You have honed your writing style, incorporating lists and other article styles, providing fresh information, and writing expert analysis on your subjects. You have connected with all the search engines, joined blog directories, and you have spent countless hours "socially networking" aka commenting on other blogs leaving your url all over the blogosphere.
Yet something is missing? Your articles pay homage to the great American novel, look more like a dictionary unabridged addition, or the text is flat with no highlighting or emphasis placed on passages of importance.
What Do You Do aka What To Look For In Your Readers?
A very effective concept in understanding how to generate successful blog traffic is the “F Shape” theory a common reading pattern people employ to read a blog articles. Real Estate Tomato’s Chris Hotz wrote a fantastic article on the “F Shape.”
“A recent study using eye-tracking equipment demonstrates how internet users navigate their way through search engines, websites and online data. After tracking how 232 users read thousands of web pages, one common attribute became apparent, an F-shaped reading pattern. This pattern is characterized by three common attributes:”
Attribute #1: People reading your articles will begin by reading in a horizontal left to right movement across the top of the site. This becomes the top line of the “F” pattern. Consequently this is usually the “Headline” area.

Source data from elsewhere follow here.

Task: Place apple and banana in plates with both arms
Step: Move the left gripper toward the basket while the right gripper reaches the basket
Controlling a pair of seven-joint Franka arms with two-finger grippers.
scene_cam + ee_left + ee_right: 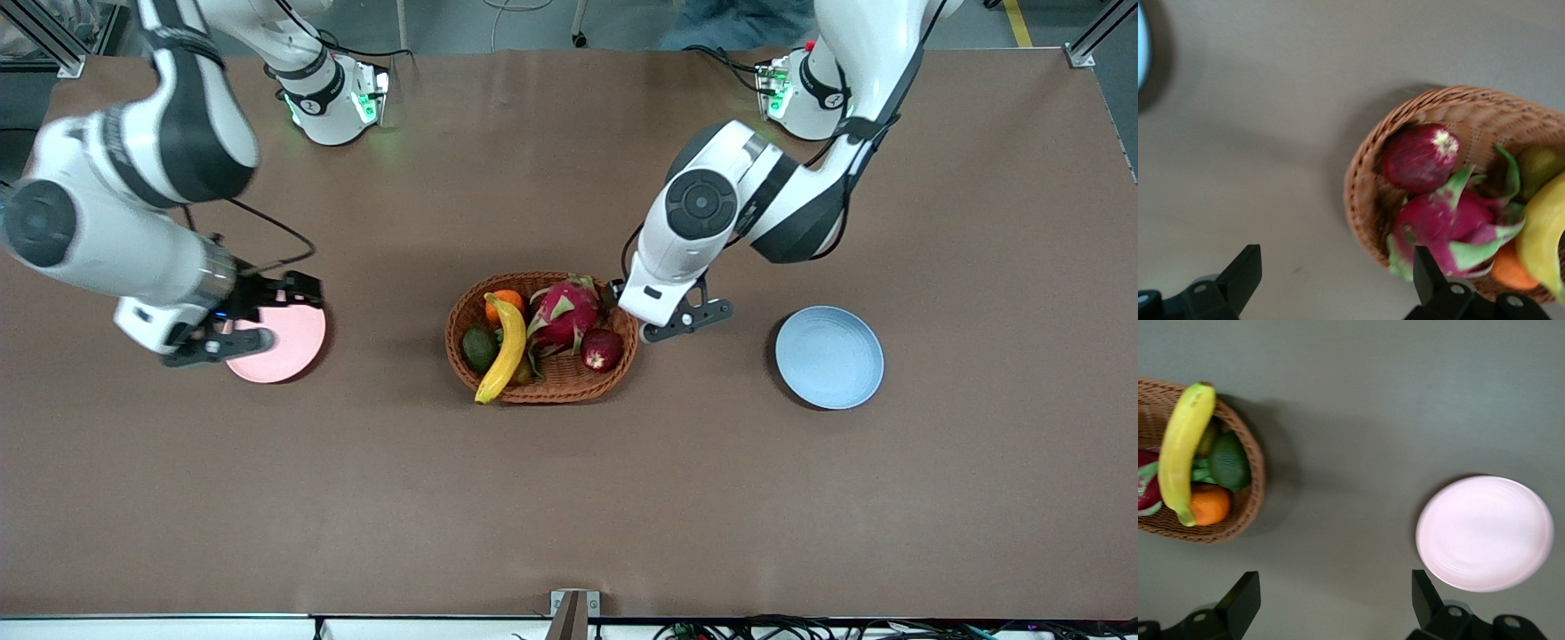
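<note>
Hovering wide open, empty, left gripper (673, 321) sits over the table just beside the basket (542, 384) rim; apple (602, 348) lies inside, at that end, w/ banana (504, 351) toward right arm's end, long axis near-far. Right gripper (1331, 603), open too, over pink plate (298, 342); blue plate (830, 356) empty.

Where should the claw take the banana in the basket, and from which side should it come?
Probably at the middle of the banana, coming from above. It lies on top of the other fruit in the basket, its long yellow body exposed, so open fingers could close across its narrow width. The right claw, over the pink plate, is open.
</note>
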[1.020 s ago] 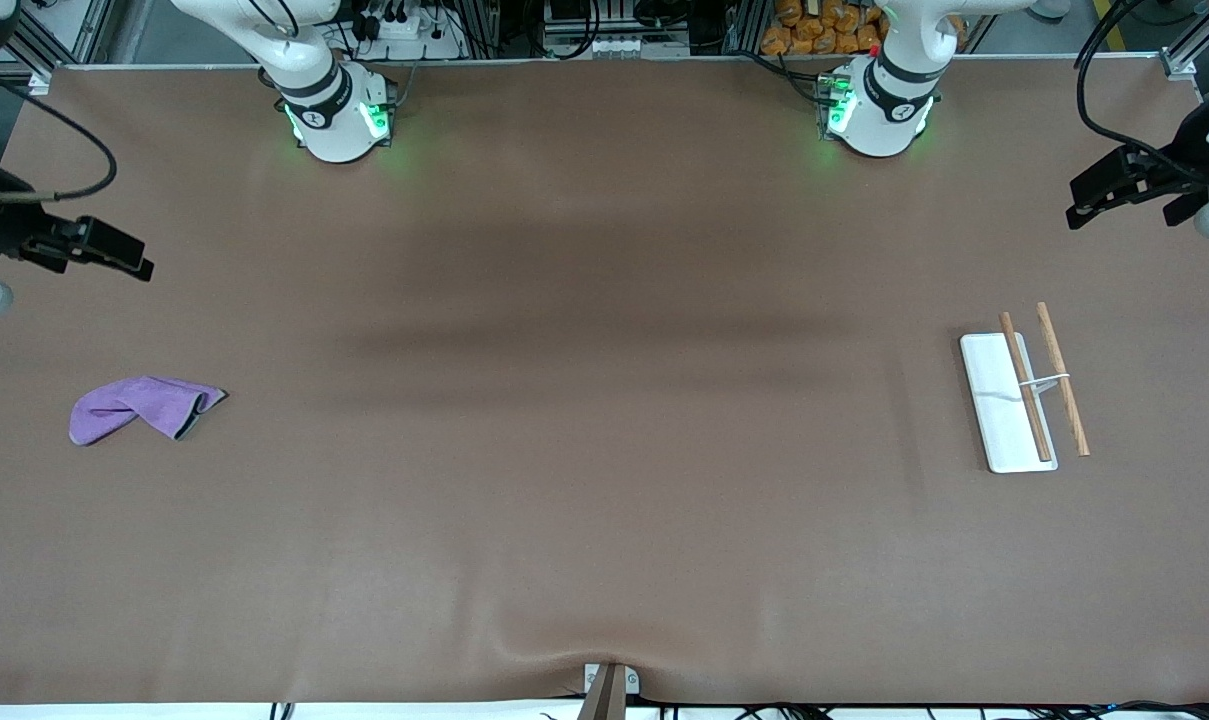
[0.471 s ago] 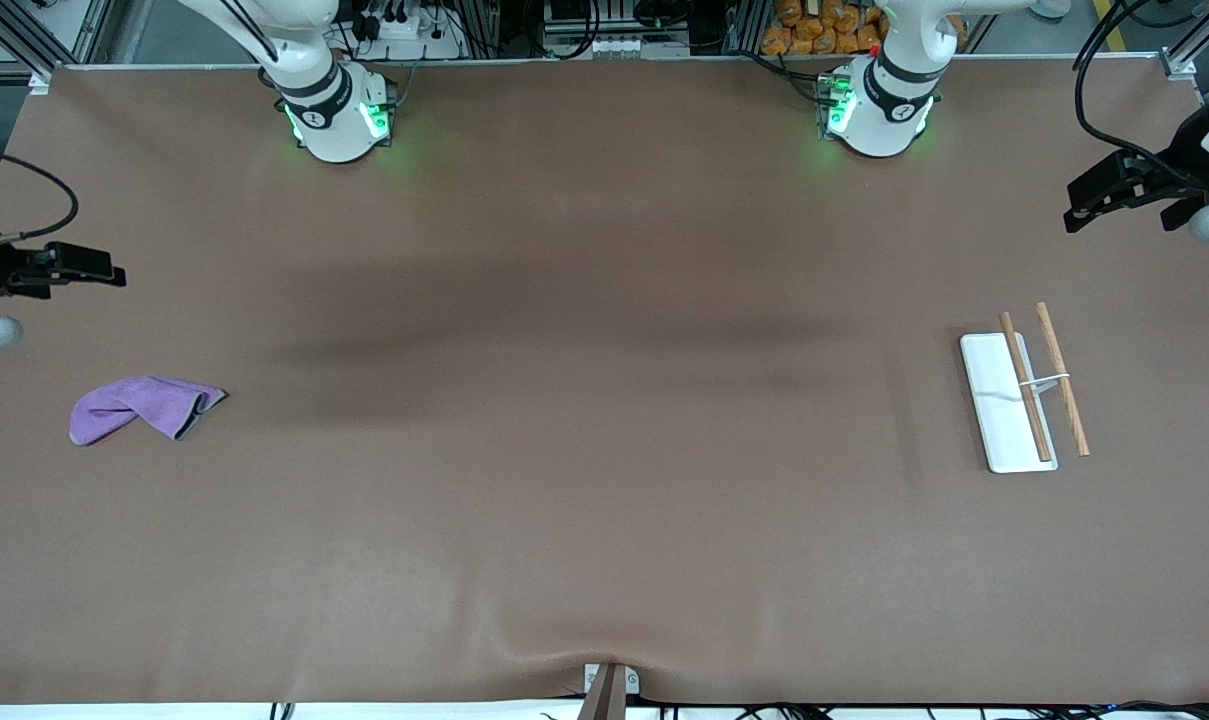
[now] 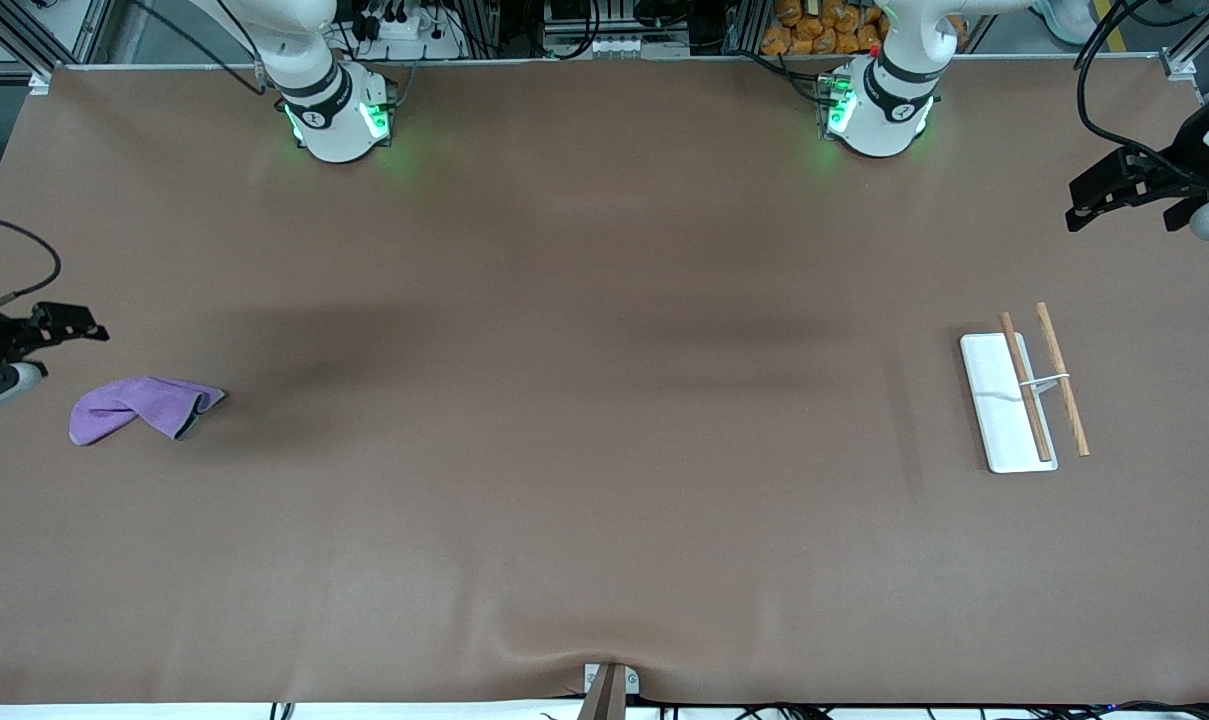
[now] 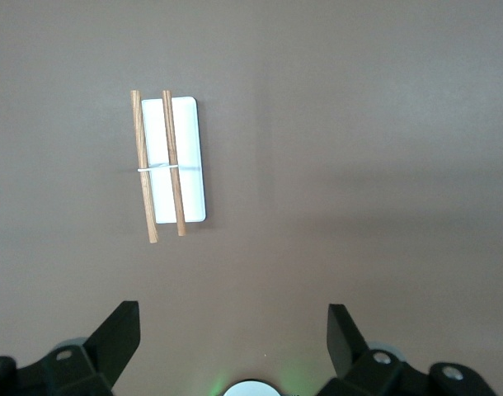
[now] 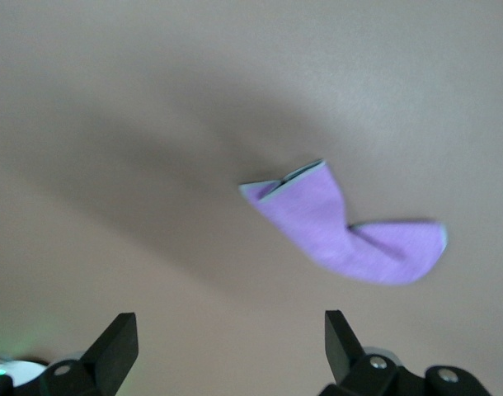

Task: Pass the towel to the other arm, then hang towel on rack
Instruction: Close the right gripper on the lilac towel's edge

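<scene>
At the left edge of the front view, our right gripper (image 3: 64, 330) hangs over bare table just above the towel (image 3: 144, 405), fingers spread wide and empty. The towel lies crumpled, purple with a dark edge. We should come straight down on its raised fold and pinch deep, leaving a free end for the handover. In the upper right of that view our left gripper (image 3: 1114, 190) waits, also wide and empty, over the table above the rack (image 3: 1024, 390).
</scene>
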`<state>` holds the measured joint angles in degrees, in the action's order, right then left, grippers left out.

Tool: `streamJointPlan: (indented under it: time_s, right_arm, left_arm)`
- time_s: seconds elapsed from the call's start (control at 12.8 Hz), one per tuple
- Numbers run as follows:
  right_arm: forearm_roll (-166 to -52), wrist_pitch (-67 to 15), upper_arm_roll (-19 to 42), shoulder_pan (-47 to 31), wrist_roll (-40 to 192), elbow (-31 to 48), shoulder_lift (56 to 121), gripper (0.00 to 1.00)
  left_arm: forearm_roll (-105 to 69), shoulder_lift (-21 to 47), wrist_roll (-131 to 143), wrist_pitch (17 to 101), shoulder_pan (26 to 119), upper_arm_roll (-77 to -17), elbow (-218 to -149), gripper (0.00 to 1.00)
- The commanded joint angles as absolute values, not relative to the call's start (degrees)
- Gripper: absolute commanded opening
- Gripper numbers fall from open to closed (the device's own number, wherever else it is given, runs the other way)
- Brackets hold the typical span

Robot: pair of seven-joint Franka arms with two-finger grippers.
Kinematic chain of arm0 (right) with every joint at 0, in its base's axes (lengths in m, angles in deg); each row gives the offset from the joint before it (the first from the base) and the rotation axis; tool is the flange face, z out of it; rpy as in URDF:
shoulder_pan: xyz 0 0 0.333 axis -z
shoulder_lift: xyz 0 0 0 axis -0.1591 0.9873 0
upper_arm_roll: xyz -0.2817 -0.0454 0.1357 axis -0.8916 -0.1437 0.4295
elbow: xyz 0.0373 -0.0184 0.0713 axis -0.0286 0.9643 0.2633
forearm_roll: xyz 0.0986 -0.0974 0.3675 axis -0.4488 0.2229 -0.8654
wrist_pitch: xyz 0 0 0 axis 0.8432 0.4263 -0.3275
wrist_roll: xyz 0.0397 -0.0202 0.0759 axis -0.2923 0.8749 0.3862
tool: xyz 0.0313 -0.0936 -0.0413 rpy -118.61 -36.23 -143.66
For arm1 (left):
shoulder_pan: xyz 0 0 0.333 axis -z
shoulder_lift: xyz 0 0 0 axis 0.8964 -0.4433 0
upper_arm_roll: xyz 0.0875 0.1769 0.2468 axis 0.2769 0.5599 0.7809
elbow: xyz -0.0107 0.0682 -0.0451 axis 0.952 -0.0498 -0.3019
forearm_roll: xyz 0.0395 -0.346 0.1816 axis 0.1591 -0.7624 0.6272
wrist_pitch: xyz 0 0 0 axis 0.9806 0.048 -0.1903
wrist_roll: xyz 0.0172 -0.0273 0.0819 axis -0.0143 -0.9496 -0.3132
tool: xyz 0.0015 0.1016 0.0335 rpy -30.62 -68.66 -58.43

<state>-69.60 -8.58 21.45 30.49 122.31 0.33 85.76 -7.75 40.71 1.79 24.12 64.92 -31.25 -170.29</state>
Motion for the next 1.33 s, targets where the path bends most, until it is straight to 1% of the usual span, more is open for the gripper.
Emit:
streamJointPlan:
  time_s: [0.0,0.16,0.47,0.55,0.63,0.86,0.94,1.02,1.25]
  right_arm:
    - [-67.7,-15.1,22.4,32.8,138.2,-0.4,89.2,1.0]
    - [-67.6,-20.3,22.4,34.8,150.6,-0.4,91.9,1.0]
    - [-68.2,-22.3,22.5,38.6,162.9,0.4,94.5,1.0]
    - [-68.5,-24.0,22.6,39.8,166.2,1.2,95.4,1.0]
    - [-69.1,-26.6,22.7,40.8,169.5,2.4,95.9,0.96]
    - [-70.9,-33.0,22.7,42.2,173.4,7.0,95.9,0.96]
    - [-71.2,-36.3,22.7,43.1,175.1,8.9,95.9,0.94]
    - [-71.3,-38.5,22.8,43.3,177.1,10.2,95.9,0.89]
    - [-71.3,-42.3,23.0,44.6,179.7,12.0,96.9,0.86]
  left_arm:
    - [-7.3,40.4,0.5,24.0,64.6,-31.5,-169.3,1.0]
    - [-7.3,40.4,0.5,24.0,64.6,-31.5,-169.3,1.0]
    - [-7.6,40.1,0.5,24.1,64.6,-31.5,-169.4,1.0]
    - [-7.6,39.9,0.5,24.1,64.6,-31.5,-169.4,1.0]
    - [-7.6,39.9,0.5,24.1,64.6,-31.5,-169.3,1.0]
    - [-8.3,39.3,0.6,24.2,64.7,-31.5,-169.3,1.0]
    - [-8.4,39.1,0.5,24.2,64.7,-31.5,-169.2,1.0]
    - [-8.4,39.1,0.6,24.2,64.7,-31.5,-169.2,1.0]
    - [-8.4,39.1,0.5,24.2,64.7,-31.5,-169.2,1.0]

Attribute #2: People read-browse down a bit and then move left to right across the page. This pattern fills in the lower section of the “F”shape and is usually where a writer wishes to make their “Killer Opening” statements.
Attribute #3: People will browse the left side of your article in a vertical up and down pattern looking for “Keywords.”
Analysis
According to Hotz, this pattern teaches bloggers that readers do not read “everything” written in an article, the first two paragraphs of an article should contain the article’s most important points, and keywords need to be employed at natural breaks ie. bullet points-new paragraphs-sub headers-bold sentences.
The goal of most bloggers is to write articles which inform, provoke thought, and create return readers to the blog. By studying the “F Shape”, bloggers will have a better understanding how to make this concept a reality.








Very interesting, Dean! I have also found that the posts that have photos are read and commented on more often. The post can have THE best content but, no photos and it doesn't seem to do as well as the less fact-filled posts that have one or more photos.